### TASK PROMPT:
From the records below, count the lines containing the word "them" and give only that number.

(Records from a collection)
= = = =

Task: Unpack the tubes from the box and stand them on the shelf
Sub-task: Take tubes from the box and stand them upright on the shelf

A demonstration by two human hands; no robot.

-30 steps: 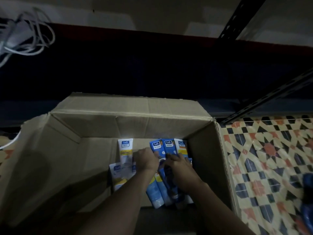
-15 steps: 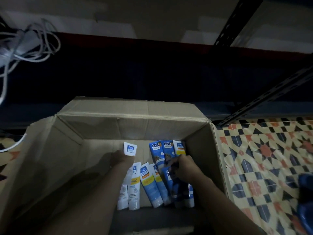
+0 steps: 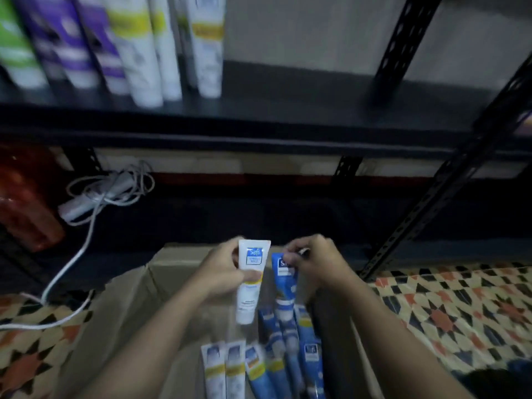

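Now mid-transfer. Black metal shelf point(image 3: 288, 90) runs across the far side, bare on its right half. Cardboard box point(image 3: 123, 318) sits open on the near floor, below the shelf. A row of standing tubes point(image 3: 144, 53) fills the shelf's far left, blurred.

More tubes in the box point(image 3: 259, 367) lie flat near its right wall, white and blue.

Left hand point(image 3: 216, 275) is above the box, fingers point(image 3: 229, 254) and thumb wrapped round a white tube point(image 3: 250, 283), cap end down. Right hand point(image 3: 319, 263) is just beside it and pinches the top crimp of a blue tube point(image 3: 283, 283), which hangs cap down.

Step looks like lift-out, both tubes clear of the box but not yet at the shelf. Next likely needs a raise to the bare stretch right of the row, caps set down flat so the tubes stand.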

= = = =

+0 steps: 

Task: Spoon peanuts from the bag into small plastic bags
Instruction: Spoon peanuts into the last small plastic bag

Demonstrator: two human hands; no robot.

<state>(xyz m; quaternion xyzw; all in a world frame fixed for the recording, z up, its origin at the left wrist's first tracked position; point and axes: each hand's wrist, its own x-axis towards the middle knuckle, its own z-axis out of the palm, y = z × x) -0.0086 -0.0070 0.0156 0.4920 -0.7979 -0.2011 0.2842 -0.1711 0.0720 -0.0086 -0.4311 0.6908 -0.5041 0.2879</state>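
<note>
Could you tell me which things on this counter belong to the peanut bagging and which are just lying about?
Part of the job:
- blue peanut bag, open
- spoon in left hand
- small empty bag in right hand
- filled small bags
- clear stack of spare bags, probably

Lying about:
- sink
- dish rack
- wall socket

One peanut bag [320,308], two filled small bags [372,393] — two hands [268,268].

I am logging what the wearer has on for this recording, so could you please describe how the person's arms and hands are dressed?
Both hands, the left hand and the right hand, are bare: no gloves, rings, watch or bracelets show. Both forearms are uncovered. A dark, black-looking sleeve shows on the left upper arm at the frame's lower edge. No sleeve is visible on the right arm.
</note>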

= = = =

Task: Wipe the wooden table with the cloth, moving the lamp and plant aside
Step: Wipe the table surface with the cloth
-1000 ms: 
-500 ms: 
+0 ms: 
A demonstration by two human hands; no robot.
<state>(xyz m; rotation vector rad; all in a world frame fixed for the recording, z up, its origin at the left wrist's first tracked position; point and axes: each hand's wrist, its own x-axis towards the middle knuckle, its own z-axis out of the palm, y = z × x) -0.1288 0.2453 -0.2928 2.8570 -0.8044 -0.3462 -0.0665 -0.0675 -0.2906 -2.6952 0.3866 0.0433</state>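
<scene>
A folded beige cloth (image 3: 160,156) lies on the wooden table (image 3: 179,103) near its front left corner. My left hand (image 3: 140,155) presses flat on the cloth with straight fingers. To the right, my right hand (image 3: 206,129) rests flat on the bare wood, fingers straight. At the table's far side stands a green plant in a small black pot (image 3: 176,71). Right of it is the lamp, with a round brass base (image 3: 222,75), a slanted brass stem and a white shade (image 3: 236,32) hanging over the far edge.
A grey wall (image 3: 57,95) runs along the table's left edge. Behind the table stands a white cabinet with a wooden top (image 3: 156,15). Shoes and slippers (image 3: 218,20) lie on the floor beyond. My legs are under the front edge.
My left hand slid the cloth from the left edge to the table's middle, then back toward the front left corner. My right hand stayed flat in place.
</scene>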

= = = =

### RESULT:
2